Roland Sales

Profile
- Position: Running back

Personal information
- Born: December 5, 1955 (age 70)
- Listed height: 6 ft 1 in (1.85 m)
- Listed weight: 203 lb (92 kg)

Career information
- High school: Arlington Heights (Fort Worth, Texas)
- College: Arkansas
- NFL draft: 1980: 11th round, 294th overall pick

Career history
- Toronto Argonauts (1980)*; Montreal Alouettes (1980);
- * Offseason or practice squad member only

= Roland Sales =

American football player (born 1958)

Roland Sales (born 1958) is an American former football running back. He played college football for the Arkansas Razorbacks and professionally in the Canadian Football League. His career is significant because in the 1977 season's 1978 Orange Bowl, Sales set an Orange Bowl rushing record of 205 yards that stood until the 1998 Orange Bowl when Ahman Green broke it by rushing for 206 yards. Sales and Razorbacks teammate Reggie Freeman were named 1978 Orange Bowl MVPs.

==College career==
An Arkansas native, Sales was recruited by head coach Frank Broyles to play for Arkansas. By his junior year he was playing backup to running back Ben Cowins. The Razorbacks had a powerhouse team in the 1970s. Behind the passing skills of Ron Calcagni, the rushing of Cowins, the defense played by future Chicago Bears star Dan Hampton and the record setting kicking of Steve Little the Razorbacks were always highly ranked during that period. Following Broyles' retirement from coaching he was replaced by head coach Lou Holtz. Up until that time Sales' career had been mediocre.

==1978 Orange Bowl==
Coming into the 1978 Orange Bowl the Arkansas Razorbacks were ranked sixth in the nation with a record of 10-1. The Oklahoma Sooners were ranked 2nd in the nation behind the rushing of Heisman Trophy winner Billy Sims. Arkansas head coach Lou Holtz had a reputation for being strict with his players, but he shocked many when he suspended his two starting running backs Ben Cowins and Michael Forrest, and a wide receiver, Donny Bobo prior to the 1978 Orange Bowl. Ben Cowins and Donny Bobo had accounted for 78% of the points scored by the Razorbacks team in that season.
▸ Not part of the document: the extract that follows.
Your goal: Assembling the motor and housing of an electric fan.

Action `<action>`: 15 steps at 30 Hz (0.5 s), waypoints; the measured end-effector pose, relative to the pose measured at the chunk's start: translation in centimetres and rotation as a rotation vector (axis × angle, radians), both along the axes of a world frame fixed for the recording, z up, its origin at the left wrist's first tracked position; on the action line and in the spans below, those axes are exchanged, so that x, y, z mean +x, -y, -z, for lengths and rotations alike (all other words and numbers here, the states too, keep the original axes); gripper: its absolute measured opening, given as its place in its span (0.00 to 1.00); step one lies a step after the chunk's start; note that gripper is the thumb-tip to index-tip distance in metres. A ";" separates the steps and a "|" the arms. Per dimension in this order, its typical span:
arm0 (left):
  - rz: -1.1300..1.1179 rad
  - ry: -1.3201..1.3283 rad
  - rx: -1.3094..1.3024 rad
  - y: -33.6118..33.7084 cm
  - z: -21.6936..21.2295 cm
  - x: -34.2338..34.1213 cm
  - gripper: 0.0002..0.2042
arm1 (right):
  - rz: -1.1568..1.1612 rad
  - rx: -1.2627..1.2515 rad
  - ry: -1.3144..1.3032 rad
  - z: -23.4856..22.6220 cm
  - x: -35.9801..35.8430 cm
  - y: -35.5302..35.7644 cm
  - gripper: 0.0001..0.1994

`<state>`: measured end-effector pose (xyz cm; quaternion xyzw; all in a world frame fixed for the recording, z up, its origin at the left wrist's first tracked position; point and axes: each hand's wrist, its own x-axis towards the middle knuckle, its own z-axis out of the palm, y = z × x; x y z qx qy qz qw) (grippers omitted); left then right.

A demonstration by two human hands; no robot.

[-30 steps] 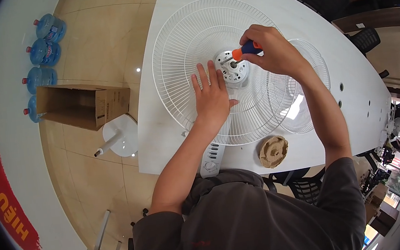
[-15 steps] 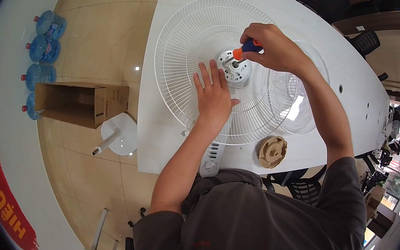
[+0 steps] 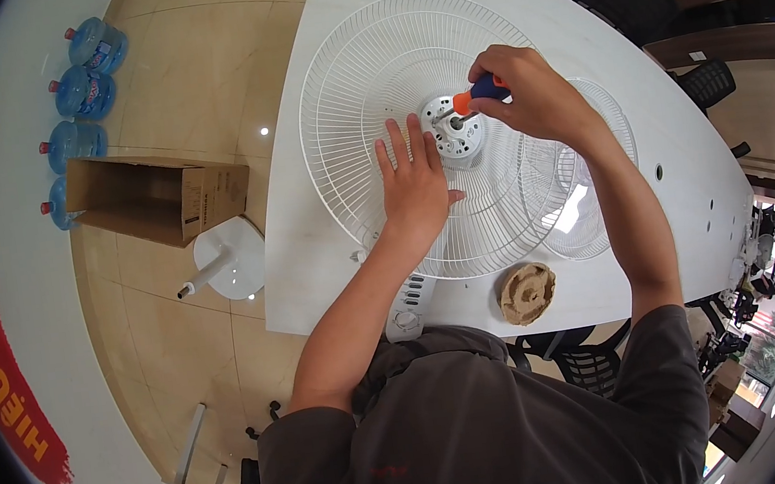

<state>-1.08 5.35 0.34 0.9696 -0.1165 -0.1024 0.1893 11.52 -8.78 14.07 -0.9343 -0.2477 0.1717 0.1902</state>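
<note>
A large round white wire fan grille (image 3: 339, 83) lies on the white table, with a white hub (image 3: 456, 144) at its centre. My right hand (image 3: 524, 95) is closed round the blue and orange handle of a screwdriver (image 3: 476, 96), whose shaft slants down to the hub. Spread over the wires just left of the hub, my left hand (image 3: 416, 185) rests with fingers stretched out and holds nothing. Below the grille, a white fan control panel (image 3: 407, 307) with buttons and a knob is partly covered by it.
A second wire grille (image 3: 596, 207) lies to the right on the table (image 3: 683, 206). Near the front edge sits a moulded brown cardboard piece (image 3: 526, 294). On the floor at left are an open carton (image 3: 136, 200), a round white fan base (image 3: 233, 261) and several water bottles (image 3: 86, 92).
Both hands keep their places at the hub, and the screwdriver is almost unmoved. Only a very slight shift of the whole view shows.
</note>
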 end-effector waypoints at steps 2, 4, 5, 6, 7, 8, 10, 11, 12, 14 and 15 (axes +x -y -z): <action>0.000 0.002 0.003 0.0 0.1 0.0 0.51 | 0.013 -0.017 0.002 0.0 -0.1 -0.1 0.13; -0.001 0.005 0.005 0.1 0.1 0.0 0.51 | 0.009 -0.013 0.002 0.0 0.0 0.1 0.13; -0.001 0.004 0.004 0.0 0.2 0.0 0.51 | 0.005 -0.009 0.001 0.0 0.0 0.2 0.13; -0.002 0.006 0.001 0.0 0.2 0.0 0.51 | 0.005 -0.009 0.001 0.0 0.0 0.2 0.13; -0.003 0.008 -0.002 0.0 0.3 0.0 0.51 | 0.012 -0.012 0.007 -0.1 0.0 0.2 0.13; -0.003 0.008 -0.002 0.0 0.2 0.0 0.51 | 0.020 -0.014 0.013 -0.1 0.0 0.3 0.14; -0.001 -0.001 0.004 0.0 0.1 0.0 0.51 | 0.018 -0.015 0.007 -0.1 -0.1 0.2 0.14; -0.001 -0.001 0.004 0.0 0.1 0.0 0.51 | 0.016 -0.016 0.000 -0.1 -0.1 0.2 0.14; -0.002 0.005 0.002 0.0 0.1 0.0 0.51 | 0.015 -0.017 0.001 0.0 -0.1 0.2 0.14; -0.002 0.010 0.000 0.0 0.1 0.0 0.51 | 0.035 -0.015 0.007 0.1 -0.1 0.3 0.14; -0.003 0.012 -0.002 0.0 0.1 0.0 0.51 | 0.035 -0.015 0.007 0.2 -0.1 0.3 0.14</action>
The players protested, Holtz would not back down and the suspensions stood. Already considered a heavy underdog to Oklahoma, with the loss of those starters Arkansas was expected to give little competition in the game.

Arkansas was an 18-point underdog prior to the suspensions. After the suspensions they were given as 24-point underdogs by Las Vegas, Nevada odds. Also the #1 ranked University of Texas had just lost a game, which meant a victory over Arkansas by Oklahoma would make Oklahoma the national champions. Thus the 1978 Orange Bowl would in all likelihood be the game that decided the National Championship.

Roland Sales started in the place of Ben Cowins. With Sales doing most of the running of the ball, Arkansas out-rushed Oklahoma 126 yards to 116 yards in the first half, with Sims also fumbling the ball once with the Razorbacks recovering on the Oklahoma 9-yard line. In total, Sales rushed 22 times for 205 yards and caught four passes for 52 yards. He scored two rushing touchdowns. Arkansas defeated Oklahoma 31-6. Arkansas finished the season ranked #3 in the nation behind #1-ranked Notre Dame and #2-ranked Alabama.

==Professional career==

Sales was chosen in the 11th round of the 1980 National Football League Draft by the Cleveland Browns as the 294th selection overall. He never played in the NFL, but played the 1980 season with the Canadian Football League's Montreal Alouettes. He rushed for only 54 yards total in three games.